■ **Work instructions**
Look through the entries below. Report each line that has the word "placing" in it.

[Records to use]

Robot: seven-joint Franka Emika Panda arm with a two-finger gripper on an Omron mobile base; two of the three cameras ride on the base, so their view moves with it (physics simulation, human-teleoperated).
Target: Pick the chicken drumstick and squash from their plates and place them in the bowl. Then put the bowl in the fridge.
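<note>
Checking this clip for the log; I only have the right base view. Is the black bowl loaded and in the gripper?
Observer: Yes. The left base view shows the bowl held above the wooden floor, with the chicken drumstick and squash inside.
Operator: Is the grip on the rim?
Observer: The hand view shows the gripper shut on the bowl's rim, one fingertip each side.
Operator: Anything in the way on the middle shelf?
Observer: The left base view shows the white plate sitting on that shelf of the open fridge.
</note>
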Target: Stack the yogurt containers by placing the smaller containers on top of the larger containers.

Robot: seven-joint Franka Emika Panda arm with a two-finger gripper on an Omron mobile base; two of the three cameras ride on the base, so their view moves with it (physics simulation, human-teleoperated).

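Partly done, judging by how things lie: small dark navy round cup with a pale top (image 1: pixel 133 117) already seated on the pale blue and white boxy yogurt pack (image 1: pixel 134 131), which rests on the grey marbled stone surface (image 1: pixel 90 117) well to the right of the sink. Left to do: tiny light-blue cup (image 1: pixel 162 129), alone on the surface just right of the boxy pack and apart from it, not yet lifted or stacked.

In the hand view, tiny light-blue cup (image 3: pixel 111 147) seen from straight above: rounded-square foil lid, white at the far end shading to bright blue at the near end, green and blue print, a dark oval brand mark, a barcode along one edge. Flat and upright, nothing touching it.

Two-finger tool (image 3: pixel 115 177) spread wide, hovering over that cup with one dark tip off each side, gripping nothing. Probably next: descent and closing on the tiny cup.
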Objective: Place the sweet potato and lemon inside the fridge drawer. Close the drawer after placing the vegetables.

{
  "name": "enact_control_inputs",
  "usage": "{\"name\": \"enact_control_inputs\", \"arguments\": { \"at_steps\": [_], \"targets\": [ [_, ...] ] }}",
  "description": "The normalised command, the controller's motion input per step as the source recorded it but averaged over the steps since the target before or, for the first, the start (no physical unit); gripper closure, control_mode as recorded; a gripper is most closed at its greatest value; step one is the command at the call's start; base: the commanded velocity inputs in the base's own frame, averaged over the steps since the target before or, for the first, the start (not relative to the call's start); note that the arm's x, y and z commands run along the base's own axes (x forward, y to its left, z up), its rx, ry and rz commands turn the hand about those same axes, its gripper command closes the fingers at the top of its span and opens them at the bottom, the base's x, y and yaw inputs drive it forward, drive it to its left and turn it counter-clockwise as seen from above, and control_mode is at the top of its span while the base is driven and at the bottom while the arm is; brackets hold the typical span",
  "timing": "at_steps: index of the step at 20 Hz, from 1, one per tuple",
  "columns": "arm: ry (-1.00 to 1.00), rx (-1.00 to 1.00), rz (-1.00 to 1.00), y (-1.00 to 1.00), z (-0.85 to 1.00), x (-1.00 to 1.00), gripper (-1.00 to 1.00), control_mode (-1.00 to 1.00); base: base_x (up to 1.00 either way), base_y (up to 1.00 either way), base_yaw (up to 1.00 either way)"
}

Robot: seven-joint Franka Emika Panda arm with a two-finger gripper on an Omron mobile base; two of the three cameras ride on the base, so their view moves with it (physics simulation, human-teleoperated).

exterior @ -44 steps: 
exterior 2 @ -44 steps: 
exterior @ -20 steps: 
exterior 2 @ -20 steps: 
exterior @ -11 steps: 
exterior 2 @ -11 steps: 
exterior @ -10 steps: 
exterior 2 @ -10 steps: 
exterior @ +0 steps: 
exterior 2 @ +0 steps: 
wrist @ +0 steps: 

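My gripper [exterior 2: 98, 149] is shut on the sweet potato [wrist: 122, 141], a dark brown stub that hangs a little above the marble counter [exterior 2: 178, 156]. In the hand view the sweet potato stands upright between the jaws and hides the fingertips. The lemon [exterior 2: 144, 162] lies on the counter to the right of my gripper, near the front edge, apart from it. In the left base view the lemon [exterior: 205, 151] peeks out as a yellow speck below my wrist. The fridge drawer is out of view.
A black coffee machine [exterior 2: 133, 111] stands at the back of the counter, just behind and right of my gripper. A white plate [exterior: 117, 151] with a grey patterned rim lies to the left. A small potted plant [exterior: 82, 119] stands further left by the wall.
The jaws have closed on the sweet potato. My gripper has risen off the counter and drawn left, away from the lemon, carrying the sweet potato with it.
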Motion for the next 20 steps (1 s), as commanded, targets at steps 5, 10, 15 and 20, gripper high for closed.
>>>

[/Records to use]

■ **Response area**
Target: Stack the yogurt containers by placing the smaller containers on top of the larger containers.
Objective: Place the sweet potato and lemon inside the fridge drawer. Close the drawer after placing the vegetables.

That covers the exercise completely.